Last week, we talked about how the market for relief pitchers appeared to be crashing. Today, Francisco Rodriguez and Kerry Wood became the latest to feel the contraction in bullpen spending. K-Rod is signing a contract with the Mets that will guarantee him $37 million over three years, while Wood is close to signing a two year deal with the Indians, who aren’t exactly known for spending significant portions of cash on free agents.
Rodriguez gets less money guaranteed than Francisco Cordero got last year, and I don’t think too many people believe that Cordero is the superior reliever of the two. Perhaps more teams were scared off by the decrease in velocity than K-Rod’s agent expected, but even still, this is half of his rumored 5 years/$75 million asking price heading into the winter. At this point, I don’t think there can be any question that MLB teams are valuing relievers significantly differently than they have in the past.

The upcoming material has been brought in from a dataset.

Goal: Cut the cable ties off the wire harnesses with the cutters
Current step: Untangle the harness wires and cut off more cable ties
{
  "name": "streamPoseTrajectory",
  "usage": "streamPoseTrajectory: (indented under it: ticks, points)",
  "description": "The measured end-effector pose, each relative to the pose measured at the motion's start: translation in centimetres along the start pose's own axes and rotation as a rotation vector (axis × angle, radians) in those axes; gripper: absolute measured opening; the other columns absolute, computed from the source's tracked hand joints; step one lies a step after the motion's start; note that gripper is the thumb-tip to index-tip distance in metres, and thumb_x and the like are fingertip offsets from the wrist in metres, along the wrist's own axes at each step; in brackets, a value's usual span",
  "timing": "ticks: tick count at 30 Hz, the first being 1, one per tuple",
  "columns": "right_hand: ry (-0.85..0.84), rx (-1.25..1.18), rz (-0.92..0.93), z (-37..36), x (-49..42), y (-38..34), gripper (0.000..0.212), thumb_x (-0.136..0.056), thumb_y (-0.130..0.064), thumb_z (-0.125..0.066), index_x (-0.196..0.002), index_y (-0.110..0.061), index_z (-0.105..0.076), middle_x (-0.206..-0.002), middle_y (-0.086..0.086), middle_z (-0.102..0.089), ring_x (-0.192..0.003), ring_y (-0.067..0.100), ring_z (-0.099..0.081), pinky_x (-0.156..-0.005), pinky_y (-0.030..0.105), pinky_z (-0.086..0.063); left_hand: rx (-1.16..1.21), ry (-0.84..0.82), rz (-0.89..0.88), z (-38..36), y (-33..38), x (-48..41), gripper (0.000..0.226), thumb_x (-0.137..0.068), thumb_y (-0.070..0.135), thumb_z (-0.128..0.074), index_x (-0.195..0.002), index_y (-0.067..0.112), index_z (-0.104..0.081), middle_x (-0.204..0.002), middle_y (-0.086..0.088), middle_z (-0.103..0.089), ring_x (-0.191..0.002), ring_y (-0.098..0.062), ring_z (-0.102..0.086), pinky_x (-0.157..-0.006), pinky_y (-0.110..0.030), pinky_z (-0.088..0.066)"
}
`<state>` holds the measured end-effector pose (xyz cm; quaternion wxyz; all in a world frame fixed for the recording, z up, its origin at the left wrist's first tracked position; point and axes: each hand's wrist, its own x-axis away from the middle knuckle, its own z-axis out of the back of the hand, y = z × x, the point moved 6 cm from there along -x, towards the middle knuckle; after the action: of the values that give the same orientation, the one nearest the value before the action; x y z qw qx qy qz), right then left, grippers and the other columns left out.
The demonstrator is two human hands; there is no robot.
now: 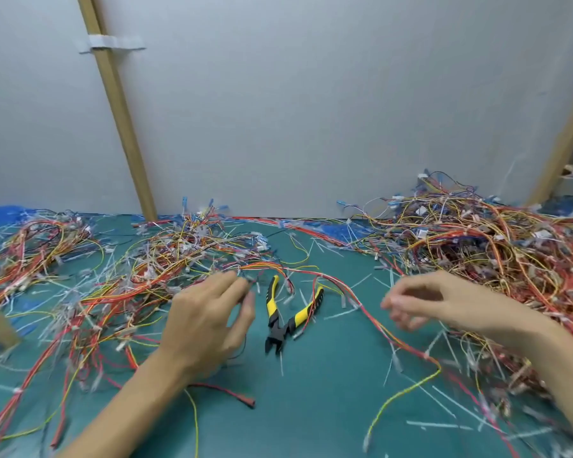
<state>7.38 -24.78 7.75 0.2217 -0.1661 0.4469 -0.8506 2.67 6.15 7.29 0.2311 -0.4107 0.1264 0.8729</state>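
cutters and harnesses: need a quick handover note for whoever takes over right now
Left hand: at the end of a red-and-yellow harness; grip blurred.
Right hand: loosely curled, nothing seen in it.
Cutters: unheld on the green mat between the hands, handles spread.
Done: cut ties litter the mat.
Left: pick up the cutters; harness piles either side, how many are still tied is unclear.

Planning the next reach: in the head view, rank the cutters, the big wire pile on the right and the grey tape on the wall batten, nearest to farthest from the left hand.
1. Cutters, on the mat just right of the left hand.
2. Big wire pile, across the mat on the right.
3. Grey tape, high on the wall batten behind.
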Motion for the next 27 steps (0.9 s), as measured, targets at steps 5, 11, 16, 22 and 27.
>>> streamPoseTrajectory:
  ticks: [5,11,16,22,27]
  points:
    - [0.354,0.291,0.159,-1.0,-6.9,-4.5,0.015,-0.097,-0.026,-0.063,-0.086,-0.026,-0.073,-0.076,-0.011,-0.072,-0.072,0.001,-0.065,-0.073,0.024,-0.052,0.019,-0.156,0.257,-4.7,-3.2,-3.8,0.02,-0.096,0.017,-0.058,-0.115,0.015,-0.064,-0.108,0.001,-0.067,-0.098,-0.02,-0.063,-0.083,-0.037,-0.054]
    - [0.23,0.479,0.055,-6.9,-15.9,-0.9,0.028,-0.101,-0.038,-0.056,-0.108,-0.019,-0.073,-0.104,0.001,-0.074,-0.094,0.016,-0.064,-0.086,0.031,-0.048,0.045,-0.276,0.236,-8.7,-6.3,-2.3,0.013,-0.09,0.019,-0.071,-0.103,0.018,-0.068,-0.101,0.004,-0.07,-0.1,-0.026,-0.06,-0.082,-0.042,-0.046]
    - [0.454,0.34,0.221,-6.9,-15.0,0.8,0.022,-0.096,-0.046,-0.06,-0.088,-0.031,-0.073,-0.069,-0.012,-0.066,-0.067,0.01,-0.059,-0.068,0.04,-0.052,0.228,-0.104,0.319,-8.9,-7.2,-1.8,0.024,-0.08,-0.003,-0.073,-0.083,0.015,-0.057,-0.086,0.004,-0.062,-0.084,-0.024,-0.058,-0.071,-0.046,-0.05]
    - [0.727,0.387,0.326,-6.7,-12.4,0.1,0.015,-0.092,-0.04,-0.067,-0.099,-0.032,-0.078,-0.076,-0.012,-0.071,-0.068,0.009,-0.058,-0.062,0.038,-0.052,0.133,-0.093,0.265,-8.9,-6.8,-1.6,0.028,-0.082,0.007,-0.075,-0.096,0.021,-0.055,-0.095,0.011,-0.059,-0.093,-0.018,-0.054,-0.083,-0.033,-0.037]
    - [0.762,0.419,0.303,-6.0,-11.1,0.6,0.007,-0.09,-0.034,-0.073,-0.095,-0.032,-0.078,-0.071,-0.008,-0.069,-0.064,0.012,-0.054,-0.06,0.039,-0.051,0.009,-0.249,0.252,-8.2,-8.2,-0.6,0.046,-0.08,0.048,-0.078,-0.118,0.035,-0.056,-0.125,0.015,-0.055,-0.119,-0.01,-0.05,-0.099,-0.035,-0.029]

However, that doesn’t affect Rodriguez’s actual value, so let’s take a look at what the Mets should expect from him in 2009 to 2011.
Marcel projects Rodriguez to throw 66 IP with a 3.40 FIP, but it doesn’t know that he’s switching leagues, so we need to knock that down a bit. We’ll call it 3.25 (the adjustment for a closer is less because they never face pitchers), which of course is very good for a reliever. If we set replacement level for an NL reliever at 4.75, then Rodriguez would be 1.5 runs per nine innings above replacement, which translates into +11 runs per 66 innings.

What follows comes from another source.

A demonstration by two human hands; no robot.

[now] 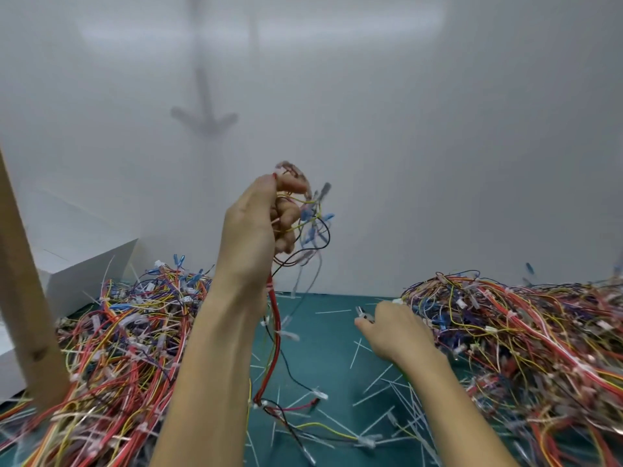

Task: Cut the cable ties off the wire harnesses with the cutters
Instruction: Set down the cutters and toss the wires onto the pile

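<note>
1. The left hand [256, 227] is raised, its fingers curled tight round the top of a wire harness [277, 335]; the harness's red wires hang down to the green cutting mat [323, 352].
2. A white cable tie [289, 334] sticks out from the hanging red wires.
3. The right hand [394, 332] is low, well apart from the left, and grips the cutters [361, 312]; only their blurred grey tip shows.
4. Heaps of harnesses lie on both sides: the left pile [118, 348] and the right pile [522, 332].
5. Cut ties [381, 379] litter the mat.
6. A white box [84, 274] and a wooden post [27, 298] stand at the left.
</note>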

However, we have to add in a leverage factor for late inning relievers, because the runs they allow are more valuable in terms of wins and losses than a normal reliever. 1.8 is the average leverage factor or a closer, so 11 * 1.8 = 19.8. We’d say that Rodriguez, as a closer, is worth about +2 wins more than a replacement reliever.

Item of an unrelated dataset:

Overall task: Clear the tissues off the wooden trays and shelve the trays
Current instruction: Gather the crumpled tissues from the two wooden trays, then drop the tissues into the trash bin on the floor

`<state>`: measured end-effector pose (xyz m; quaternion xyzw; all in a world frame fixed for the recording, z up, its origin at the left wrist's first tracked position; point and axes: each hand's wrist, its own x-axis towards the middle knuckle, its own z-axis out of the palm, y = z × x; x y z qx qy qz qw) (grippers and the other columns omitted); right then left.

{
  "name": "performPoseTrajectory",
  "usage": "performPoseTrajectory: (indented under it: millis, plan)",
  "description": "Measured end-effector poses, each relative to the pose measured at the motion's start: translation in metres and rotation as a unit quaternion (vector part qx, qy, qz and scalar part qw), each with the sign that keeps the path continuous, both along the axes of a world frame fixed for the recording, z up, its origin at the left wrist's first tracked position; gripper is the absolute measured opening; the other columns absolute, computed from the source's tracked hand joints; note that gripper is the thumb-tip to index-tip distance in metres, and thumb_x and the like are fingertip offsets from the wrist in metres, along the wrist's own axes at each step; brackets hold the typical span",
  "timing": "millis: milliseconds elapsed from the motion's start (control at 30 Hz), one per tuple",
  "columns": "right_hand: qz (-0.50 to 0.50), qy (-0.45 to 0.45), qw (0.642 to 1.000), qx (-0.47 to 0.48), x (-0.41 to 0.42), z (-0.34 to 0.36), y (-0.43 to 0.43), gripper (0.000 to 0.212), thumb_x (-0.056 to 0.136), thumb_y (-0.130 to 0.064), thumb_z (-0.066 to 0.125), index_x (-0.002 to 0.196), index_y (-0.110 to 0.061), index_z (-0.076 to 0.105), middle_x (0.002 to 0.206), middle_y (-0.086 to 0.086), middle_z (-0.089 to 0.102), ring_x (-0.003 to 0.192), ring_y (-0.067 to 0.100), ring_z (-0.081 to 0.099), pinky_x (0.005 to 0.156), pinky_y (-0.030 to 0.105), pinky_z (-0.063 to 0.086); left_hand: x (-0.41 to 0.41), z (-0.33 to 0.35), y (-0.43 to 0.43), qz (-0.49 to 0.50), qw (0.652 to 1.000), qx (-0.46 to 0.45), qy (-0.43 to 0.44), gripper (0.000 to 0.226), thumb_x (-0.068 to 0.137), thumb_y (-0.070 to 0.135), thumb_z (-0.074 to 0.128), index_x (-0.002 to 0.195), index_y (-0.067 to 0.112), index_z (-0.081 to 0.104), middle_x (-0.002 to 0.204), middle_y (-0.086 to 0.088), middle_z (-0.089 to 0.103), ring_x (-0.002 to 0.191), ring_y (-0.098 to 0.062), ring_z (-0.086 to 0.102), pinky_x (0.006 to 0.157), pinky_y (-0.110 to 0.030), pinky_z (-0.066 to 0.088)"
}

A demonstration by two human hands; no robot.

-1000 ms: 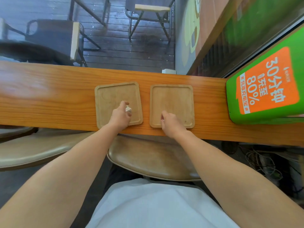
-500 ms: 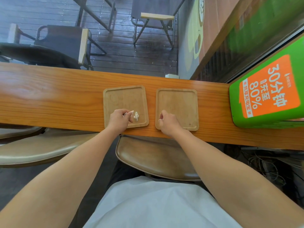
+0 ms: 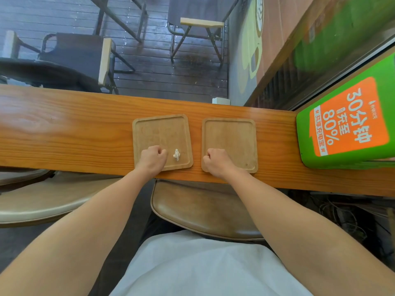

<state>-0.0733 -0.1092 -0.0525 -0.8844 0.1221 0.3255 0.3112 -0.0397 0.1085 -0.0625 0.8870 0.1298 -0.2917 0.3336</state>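
Note:
Two square wooden trays lie side by side on the long wooden counter (image 3: pixel 64 129). On the left tray (image 3: pixel 160 131) a small crumpled white tissue (image 3: pixel 176 154) rests near its front right corner. My left hand (image 3: pixel 152 158) is a closed fist on that tray's front edge, just left of the tissue and apart from it. The right tray (image 3: pixel 229 135) shows a bare surface. My right hand (image 3: pixel 214 160) is a closed fist at that tray's front left corner; whether it grips the rim is hidden.
A green and orange box (image 3: pixel 346 124) stands on the counter at the right. Two padded stools (image 3: pixel 205 210) sit under the counter's near edge. Beyond the counter are folding chairs (image 3: pixel 198 33) on a dark plank floor.
My left hand let go of the tissue, which now lies on the left tray, and drew back to the left into a fist. The right hand stayed at the right tray's corner.

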Motion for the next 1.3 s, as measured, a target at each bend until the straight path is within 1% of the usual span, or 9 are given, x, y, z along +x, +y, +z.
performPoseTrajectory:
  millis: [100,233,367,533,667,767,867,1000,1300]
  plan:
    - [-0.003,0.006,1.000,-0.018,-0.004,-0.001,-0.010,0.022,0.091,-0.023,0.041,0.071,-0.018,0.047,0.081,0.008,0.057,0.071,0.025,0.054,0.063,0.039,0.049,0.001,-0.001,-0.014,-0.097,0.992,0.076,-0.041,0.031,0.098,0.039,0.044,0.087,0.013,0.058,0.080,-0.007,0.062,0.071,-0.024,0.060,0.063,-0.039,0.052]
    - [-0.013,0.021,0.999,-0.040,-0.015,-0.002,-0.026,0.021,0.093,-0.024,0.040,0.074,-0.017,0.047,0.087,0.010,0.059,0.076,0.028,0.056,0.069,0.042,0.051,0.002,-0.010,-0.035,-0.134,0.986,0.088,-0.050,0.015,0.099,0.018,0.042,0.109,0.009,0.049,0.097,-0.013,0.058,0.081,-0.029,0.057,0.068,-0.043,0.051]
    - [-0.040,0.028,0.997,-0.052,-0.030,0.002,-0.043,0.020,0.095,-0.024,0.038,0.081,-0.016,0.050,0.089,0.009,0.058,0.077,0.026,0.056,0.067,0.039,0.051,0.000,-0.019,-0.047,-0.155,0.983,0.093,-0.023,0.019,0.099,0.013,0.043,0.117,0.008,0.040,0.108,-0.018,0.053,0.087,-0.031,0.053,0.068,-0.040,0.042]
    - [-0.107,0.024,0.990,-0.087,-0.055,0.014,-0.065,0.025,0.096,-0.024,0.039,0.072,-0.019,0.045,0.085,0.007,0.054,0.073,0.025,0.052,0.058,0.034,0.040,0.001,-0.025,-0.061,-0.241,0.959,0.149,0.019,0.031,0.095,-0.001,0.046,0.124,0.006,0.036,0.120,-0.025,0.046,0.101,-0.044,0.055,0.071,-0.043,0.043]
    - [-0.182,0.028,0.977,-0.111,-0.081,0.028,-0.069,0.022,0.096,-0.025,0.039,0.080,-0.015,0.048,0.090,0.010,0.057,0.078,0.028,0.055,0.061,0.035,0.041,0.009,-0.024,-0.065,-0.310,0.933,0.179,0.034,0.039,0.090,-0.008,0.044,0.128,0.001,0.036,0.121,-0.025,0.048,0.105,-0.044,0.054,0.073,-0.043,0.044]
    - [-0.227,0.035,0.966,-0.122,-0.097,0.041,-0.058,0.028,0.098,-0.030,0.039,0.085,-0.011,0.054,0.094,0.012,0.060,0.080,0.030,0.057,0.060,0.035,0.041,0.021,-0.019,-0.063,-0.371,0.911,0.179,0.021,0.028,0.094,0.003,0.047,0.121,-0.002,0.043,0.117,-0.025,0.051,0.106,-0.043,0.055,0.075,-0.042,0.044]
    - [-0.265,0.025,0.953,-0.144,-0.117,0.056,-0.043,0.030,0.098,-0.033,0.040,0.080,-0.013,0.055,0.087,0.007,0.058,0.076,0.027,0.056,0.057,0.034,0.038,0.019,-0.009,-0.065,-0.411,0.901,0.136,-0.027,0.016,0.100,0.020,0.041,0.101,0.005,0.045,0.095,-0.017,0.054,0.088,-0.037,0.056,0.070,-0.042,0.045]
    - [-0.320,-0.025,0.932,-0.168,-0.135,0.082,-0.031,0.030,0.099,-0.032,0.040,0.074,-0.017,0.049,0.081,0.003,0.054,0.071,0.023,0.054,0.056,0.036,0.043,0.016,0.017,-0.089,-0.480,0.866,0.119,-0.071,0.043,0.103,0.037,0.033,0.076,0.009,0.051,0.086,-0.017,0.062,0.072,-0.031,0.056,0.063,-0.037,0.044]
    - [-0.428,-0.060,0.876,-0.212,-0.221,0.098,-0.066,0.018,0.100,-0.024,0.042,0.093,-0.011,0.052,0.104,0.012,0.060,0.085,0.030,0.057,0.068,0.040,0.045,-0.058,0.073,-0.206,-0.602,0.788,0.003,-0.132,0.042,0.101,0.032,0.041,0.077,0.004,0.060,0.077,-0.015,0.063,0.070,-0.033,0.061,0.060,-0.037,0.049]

At an annual average salary of $12 million, that means New York is paying about $6 million per win. For most teams, that just not feasible, but as we saw, the Mets payroll allows them to have an average of nearly $3.4 million per win across the whole payroll. Considering that they have significantly underpriced players such as Jose Reyes, David Wright, and Carlos Beltran (his contract is a bargain compared to how good he really is), the Mets have the luxury of being able to overpay and still come in under budget while contending.
On it’s own, the contract isn’t great, and he’ll be hard to trade if they ever decide they don’t want him anymore. But in the specific circumstances that the Mets are in, needing a closer and having significant financial resources that most teams don’t, this deal makes sense for them. Not many teams are in the position to pay $6 million per win – the Mets are.